J’ai rencontré la Ministre des Outre-mer j’ai insisté sur la difficulté pour les étudiants en BTS, en formation en alternance ou des contrats de qualification pour trouver un stage en entreprise. On a un marché relativement restreint : le premier écueil, trouver une entreprise, le second la gratification. Trop souvent les jeunes abandonnent leur formation bien qu’ils aient accompli la partie théorique faute d’un employeur. La législation prévoit qu’ils reçoivent une indemnité. J’ai donc interpellé la ministre sur ce problème pour nos jeunes qui veulent étudier, sont motivés, mais n’ont pas toujours les réponses adéquates.
Je n’attends pas grand-chose des Assises
97L : Votre opinion sur les Assises, un temps menacées de boycott par les élus guadeloupéens ?
V.J : Il y a eu les états généraux en 2009 suite au mouvement social. On en a un peu parlé sur le moment, puis plus du tout ensuite. En tout cas, il n’y a pas eu le retour attendu.
Avec les Assises, il faudra se poser les bonnes questions, exploiter au mieux les réponses proposées, voir ce qu’on peut faire pour améliorer le quotidien de chaque guadeloupéen mais aussi se pencher sur les besoins des entreprises. Nous sommes dans un environnement caribéen. Nos entrepreneurs doivent s’adapter aux problèmes de langue, de transport.
Je n’attends pas grand-chose des assises, mais j’y participerai dès que j’en aurai l’occasion. Je verrai ce que cela va donner en termes de finalité. Cependant, si on parle de l’avenir de mon île, je me dois d’être là.
Un mot sur la fronde des élus guadeloupéens concernant les contrats aidés. Cette mobilisation était indispensable. Cela prouve que nous savons être solidaires. Maintenant il faut actionner tous les leviers qui peuvent créer de l’emploi.
Je ne suis pas rancunière mais pas amnésique non plus
97L : En tant que femme antillaise, que pensez-vous de l’hashtag balance ton porc et de ses milliers de témoignages de femmes harcelées ?

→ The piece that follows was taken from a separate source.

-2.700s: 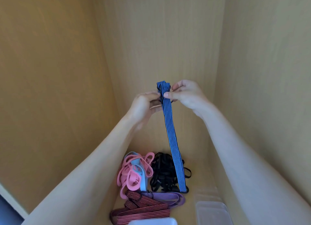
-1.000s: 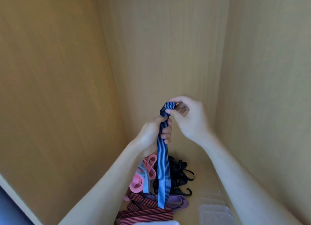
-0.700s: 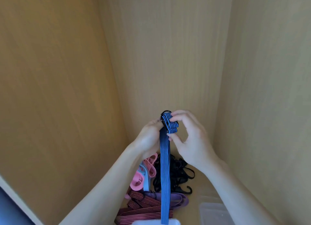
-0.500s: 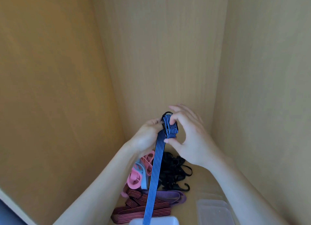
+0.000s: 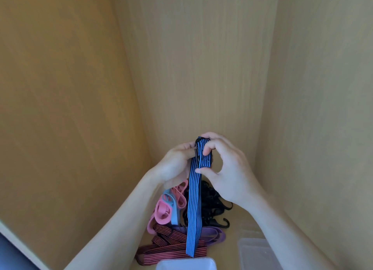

V.J : Je suis du genre à être cash. Je dis en temps réel ce qui va ou ne va pas. Je n’ai jamais supporté que l’on m’impose des choses. Je ne vais pas forcément balancer mais j’ai toujours recadré si nécessaire. Quand on vous dit quelque chose de blessant, en répondant spontanément, votre interlocuteur doit être gêné par ses propos ou son attitude. Je n’ai pas de porc à balancer mais j’ajouterai cependant que si je ne suis pas rancunière, je ne suis pas non plus amnésique.